A religious vs. secular debate

But the head of one yeshiva, or seminary, in the West Bank settlement of Otniel, charges that the real failure was on the part of the army commanders, because some of the soldiers asked to do the job were either settlers who lived nearby or, in one case, a young man whose family had been evacuated from a Gaza Strip settlement two years ago.

"I'm usually against refusing orders, but the reason for it here is a total failure of the officers' orders," Rabbi Ram Hacohen said in an interview on Israel Radio.

Zevulun Orlev, the head of the parliamentary faction of the National Religious Party, said in a later interview that it was "total insensitivity" to demand that a soldier who lost his home in Gaza participate in evacuating other families.

"The criticism of these refusals to carry out orders should also come alongside criticism of the government policy," Mr.
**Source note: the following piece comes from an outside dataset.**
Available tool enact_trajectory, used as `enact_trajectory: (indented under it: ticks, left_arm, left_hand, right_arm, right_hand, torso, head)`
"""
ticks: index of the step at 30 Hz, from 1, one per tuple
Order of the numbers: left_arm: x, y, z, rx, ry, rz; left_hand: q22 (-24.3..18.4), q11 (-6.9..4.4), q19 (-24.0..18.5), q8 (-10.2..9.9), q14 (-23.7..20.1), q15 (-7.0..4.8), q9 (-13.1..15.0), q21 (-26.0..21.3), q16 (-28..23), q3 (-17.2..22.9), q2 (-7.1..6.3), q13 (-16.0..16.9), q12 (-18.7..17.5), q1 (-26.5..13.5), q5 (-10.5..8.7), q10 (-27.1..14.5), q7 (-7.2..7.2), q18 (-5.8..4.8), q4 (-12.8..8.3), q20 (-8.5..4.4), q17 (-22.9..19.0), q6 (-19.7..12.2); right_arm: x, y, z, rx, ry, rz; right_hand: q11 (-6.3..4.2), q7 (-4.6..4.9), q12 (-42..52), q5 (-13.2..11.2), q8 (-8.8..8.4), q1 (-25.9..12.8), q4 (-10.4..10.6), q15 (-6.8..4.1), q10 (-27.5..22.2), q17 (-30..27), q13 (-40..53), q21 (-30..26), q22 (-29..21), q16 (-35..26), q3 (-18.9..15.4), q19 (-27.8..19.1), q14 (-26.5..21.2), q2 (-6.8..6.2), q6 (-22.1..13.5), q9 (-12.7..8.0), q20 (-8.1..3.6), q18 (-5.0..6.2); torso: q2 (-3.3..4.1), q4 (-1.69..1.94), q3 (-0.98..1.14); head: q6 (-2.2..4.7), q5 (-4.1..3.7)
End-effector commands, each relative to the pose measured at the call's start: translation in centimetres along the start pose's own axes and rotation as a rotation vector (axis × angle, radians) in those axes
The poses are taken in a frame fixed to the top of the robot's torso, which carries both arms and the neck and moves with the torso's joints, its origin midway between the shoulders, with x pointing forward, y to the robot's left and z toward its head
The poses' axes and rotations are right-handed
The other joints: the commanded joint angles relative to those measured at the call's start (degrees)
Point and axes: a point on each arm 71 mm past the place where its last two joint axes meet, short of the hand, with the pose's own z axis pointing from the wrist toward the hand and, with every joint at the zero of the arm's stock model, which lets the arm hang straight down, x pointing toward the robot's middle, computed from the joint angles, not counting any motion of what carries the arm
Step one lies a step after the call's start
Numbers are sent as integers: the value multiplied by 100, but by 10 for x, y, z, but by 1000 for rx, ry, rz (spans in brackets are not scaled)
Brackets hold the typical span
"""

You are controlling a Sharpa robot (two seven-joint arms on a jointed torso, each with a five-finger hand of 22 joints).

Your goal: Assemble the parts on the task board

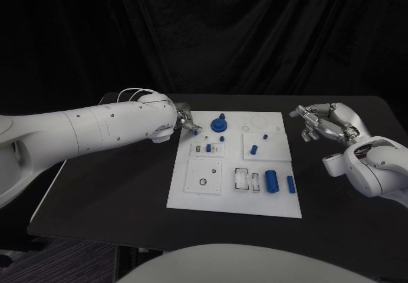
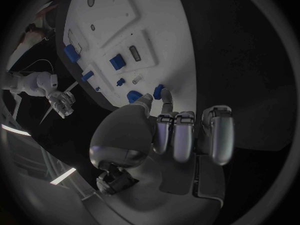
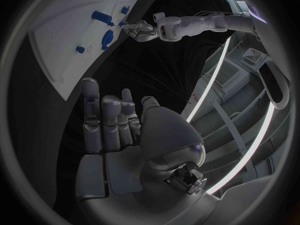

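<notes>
Currently, the white task board (image 1: 236,197) is seen lying flat in the middle of the black table (image 1: 111,194), with blue parts spread over it. At the board's far left edge the left hand (image 1: 183,123) is positioned, its fingertips lowered to a small blue part (image 1: 196,132) there. In the left wrist view this small blue piece (image 2: 159,91) is seen pinched between the thumb and a fingertip (image 2: 166,105) right at the board's rim, while the remaining fingers are curled loosely beside it. A second blue block (image 2: 134,96) is seen just beside the pinched one.

Just beyond the left hand a round blue gear-like part (image 1: 219,124) is found on the board's far section. Nearer the robot, a large blue cylinder (image 1: 272,180) and a slimmer blue peg (image 1: 290,184) are laid side by side on the near right part of the board, next to white rectangular slots (image 1: 243,178).

The right hand (image 1: 325,122) is held above the table off the board's right edge, well apart from the parts. Its fingers (image 3: 100,120) are extended and apart, and nothing is held in them.
</notes>
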Motion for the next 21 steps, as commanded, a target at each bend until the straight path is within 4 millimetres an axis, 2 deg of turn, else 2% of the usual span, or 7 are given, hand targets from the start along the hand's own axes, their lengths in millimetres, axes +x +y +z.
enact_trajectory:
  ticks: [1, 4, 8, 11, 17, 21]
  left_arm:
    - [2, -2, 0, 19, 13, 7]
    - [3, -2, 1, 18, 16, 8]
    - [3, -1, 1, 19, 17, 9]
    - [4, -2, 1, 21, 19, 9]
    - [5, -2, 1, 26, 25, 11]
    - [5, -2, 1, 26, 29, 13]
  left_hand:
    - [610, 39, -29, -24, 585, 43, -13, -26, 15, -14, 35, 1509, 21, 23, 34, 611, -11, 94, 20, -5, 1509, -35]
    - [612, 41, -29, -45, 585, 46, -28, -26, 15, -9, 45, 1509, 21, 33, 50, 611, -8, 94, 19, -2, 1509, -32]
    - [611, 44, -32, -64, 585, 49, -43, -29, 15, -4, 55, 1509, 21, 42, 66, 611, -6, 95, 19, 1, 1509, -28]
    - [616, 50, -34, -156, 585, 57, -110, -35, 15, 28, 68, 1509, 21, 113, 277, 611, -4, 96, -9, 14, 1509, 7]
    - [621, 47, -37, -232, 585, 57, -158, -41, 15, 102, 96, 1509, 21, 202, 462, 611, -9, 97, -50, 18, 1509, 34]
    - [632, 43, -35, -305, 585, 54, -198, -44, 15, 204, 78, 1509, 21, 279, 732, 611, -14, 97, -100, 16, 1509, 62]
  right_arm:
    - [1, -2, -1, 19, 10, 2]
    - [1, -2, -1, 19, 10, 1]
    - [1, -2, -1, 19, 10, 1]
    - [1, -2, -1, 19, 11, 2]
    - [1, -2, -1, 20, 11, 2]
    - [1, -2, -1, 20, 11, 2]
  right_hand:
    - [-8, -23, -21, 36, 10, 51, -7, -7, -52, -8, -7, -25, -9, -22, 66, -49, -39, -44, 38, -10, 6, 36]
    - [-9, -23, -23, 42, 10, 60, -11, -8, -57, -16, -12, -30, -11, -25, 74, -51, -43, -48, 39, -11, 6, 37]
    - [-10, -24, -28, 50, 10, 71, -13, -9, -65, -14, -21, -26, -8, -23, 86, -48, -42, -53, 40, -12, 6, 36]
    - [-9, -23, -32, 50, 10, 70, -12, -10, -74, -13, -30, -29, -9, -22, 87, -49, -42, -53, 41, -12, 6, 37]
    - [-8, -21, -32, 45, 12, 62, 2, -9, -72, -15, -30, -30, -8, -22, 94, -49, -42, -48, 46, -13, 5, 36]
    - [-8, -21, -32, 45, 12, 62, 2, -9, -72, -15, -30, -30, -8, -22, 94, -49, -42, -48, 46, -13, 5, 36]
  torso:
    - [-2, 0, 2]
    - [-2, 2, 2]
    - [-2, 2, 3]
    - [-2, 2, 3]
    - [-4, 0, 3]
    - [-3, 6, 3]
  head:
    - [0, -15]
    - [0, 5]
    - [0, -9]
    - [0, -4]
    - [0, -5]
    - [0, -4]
Orlev said.

The refusal en masse strikes a nerve among many Israelis because it forces into the spotlight the split between those who believe in the primacy of state decisionmaking and those who feel themselves answerable to a higher authority. Israel's mostly secular establishment harbors an underlying discomfort with the ascendancy of religious people in the military, says Eyal Ben Ari, a professor at the Hebrew University of Jerusalem.

"The perception among the majority of Israeli Jews is that the crunch has come. They think there is a substantial part of this national-religious camp [that] does not accept the State of Israel as a democratic, open society, and basically follows the rabbinical authorities," says Mr. Ben-Ari, a sociologist and anthropologist who specializes in the role of the army in Israeli society.

"A very vocal minority is saying that 'we are above the law, the land of Israel is one of the most important values that we believe in, and under certain circumstances, we can question the very authority of the state to preserve it,' " Mr. Ben Ari explains. "This division between obeying rabbinical authority and obeying state authority is now coming to a head."